I hope you had an excellent 4th of July together with your friends and family!
I did! Summertime cocktails were flowing, potato salad was piled high, burgers were chowed on, parmesan cheese and crackers were consumed, as well as the wedding cake was gone; it was a day filled with endless eating. In fact, I caught myself mindless munching all day. And today that my mind realizes what went down, I’m upset about any of it. Summer BBQs earn again!
I know just what I want: some seriously good-for-you, juicing smoothie vegan stuff. With spinach, or kale… Or I don’t understand… Simply GIVE ME ANYTHING BUT CHIPS AND Wedding cake!
Are you feeling the same manner? Please say yes.
Now We definitely can’t state to be a wellness or nutrition professional, but I know how to prepare healthy snack foods and foods. And since therefore many of you are looking at eating healthy, I needed to take this opportunity to talk about the types of foods I normally eat and give you ideas for a few healthy breakfast quality recipes that may be conveniently prepared at home.
So what will i normally eat? Usually clean, unprocessed entire foods, including whole grains, lean meats, seafood, some dairy, healthy fats, and fresh fruits and vegetables. This implies cooking in the home, preparing meals ahead of time, and resisting the desire to bake cookies and drink margs. And let me tell you, THAT is very difficult sometimes.
BUT with all of these great tasting options below (and in my recipe index ), I believe you’ll have plenty of recipes to start out your morning hours off healthy and delicious.
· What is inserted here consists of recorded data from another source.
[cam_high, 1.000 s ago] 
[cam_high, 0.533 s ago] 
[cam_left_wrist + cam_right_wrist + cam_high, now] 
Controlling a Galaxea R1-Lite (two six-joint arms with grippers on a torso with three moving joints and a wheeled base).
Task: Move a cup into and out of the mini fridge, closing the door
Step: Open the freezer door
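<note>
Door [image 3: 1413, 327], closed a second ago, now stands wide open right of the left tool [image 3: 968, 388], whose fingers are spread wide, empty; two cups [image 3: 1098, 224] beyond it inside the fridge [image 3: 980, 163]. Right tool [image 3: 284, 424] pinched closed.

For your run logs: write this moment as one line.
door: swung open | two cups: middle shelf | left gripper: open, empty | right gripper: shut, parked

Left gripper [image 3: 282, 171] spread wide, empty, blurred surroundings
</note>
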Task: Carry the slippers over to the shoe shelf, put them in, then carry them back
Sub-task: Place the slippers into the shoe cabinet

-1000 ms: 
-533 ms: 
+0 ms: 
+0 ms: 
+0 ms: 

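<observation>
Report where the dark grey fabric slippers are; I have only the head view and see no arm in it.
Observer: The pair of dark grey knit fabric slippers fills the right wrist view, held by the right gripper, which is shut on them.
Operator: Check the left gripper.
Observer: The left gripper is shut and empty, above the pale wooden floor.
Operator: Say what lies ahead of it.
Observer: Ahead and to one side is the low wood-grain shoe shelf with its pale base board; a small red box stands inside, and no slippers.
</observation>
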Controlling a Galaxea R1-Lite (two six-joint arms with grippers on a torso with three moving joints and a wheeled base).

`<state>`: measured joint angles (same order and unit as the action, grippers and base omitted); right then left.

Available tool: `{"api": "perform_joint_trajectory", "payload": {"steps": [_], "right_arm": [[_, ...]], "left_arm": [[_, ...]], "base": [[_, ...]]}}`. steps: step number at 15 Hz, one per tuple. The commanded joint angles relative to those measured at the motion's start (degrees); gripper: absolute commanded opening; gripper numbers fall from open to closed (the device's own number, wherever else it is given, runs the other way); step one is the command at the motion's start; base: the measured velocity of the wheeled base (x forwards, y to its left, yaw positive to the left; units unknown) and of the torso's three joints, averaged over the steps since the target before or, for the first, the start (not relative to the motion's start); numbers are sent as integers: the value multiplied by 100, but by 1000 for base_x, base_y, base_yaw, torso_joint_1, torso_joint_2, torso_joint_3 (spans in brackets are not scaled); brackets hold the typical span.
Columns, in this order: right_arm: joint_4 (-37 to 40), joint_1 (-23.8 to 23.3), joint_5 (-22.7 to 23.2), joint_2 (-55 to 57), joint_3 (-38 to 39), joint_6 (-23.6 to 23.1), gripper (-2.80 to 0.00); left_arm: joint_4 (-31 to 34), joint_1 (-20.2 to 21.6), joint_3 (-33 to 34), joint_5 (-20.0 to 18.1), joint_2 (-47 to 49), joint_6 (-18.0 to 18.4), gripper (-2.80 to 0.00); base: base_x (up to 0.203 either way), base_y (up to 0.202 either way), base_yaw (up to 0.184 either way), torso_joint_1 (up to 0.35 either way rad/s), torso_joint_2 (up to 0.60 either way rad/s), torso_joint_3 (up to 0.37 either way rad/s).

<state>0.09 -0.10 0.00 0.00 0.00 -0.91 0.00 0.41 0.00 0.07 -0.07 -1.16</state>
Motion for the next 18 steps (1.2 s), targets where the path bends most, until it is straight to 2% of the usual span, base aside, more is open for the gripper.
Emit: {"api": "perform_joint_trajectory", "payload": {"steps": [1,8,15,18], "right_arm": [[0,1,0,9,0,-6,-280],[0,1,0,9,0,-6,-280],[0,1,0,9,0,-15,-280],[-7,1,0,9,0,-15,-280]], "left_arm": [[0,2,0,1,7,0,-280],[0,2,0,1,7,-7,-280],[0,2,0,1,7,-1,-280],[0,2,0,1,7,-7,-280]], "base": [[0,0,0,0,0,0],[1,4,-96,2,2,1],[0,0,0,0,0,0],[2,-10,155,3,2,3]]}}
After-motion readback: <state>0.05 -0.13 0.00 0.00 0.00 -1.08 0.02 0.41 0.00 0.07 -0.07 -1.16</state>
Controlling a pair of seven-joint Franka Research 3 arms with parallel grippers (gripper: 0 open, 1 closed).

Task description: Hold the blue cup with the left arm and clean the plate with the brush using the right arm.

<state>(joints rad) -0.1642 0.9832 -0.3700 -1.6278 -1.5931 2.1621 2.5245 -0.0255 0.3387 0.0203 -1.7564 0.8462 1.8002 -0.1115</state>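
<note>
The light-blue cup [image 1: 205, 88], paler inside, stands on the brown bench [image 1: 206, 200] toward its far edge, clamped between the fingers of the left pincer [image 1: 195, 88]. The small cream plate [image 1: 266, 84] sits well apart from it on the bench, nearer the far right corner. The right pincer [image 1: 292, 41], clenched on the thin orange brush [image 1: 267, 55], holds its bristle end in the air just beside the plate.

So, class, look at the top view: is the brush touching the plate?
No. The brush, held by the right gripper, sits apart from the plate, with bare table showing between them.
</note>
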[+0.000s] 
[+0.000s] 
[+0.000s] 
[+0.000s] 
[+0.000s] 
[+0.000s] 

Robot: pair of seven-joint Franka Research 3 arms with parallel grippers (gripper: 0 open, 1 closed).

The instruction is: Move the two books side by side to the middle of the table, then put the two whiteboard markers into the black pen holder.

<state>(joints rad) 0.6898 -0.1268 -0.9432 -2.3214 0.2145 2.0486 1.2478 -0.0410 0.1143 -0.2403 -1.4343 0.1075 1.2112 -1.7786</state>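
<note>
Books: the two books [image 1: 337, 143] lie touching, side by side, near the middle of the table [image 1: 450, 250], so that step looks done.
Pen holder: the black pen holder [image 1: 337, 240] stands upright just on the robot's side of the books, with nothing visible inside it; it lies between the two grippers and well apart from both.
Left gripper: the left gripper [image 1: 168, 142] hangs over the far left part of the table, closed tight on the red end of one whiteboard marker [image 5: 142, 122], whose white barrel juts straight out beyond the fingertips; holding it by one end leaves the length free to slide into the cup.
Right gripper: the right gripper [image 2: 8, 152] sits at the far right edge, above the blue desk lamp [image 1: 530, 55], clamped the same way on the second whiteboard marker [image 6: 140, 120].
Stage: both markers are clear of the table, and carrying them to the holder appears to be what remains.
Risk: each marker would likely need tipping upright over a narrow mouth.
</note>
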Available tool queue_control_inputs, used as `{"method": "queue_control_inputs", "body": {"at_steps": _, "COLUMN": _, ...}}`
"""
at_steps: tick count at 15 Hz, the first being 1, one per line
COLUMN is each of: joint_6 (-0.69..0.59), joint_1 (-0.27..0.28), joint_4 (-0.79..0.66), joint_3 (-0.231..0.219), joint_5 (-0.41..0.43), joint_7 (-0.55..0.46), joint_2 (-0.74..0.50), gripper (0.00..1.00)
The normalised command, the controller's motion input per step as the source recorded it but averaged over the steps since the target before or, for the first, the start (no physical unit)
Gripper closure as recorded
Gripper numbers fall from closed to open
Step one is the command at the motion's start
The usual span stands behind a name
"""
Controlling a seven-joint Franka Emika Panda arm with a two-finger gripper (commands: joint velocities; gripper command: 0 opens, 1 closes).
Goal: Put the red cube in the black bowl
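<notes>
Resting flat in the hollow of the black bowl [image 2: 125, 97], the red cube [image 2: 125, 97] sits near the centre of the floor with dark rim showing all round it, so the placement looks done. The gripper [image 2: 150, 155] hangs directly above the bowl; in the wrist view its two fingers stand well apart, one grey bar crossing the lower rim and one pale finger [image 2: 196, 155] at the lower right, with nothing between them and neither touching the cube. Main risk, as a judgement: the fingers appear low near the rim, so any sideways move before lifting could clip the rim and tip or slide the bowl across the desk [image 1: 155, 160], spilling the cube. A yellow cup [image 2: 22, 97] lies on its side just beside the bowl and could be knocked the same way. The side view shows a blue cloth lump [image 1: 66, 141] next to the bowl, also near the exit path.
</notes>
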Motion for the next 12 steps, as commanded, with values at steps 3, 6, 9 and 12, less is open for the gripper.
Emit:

HEALTHY Breakfast time IDEAS
WHOLE WHEAT GRAINS Banana Quinoa Pancakes – they are among my favorites especially topped with normal peanut butter! For those who have virtually any inquiries with regards to in which in addition to how to make use of stuffed zucchini boat carbs, you can e mail us in our web-page. Make a batch, pop the leftovers in the freezer, then during the week you need to out two, reheat in the microwave and enjoy! Throw in blueberries in the batter or chocolates chips if you want. They’re pancakes made easy.
Oatmeal or Breakfast time Quinoa – Healthy wholegrains in the morning are the perfect way to start out your day. I have a breakfast time quinoa recipe waiting to become posted but for now check out this great tribute to oatmeal (with plenty of recipes) from Kath Eats Genuine Food
Gluten-free Banana Coconut Waffles with Vegan Coconut Whip Cream – That is one of my initial recipes on my blog; it’s an excellent gluten-free option. The vegan coconut whip cream is to die for.
Eggs – We eat eggs at least one time each day for either breakfast time or dinner. Sometimes I make egg sandwiches like the one in the picture above. Generally though I’ll make an omelet using 1 egg and 3 egg whites; I also prefer to blend up my fillings. Here are some suggestions of what you can stuff or top your eggs with: smoked salmon, goat mozzarella cheese, asparagus, green chile, avocado or guacamole, black beans, low-fat parmesan cheese, tomatoes, onion, etc. For more great, easy egg formulas head to Fitness Magazine’s site I’ll also be publishing a how-to make your very own omelet sometime shortly!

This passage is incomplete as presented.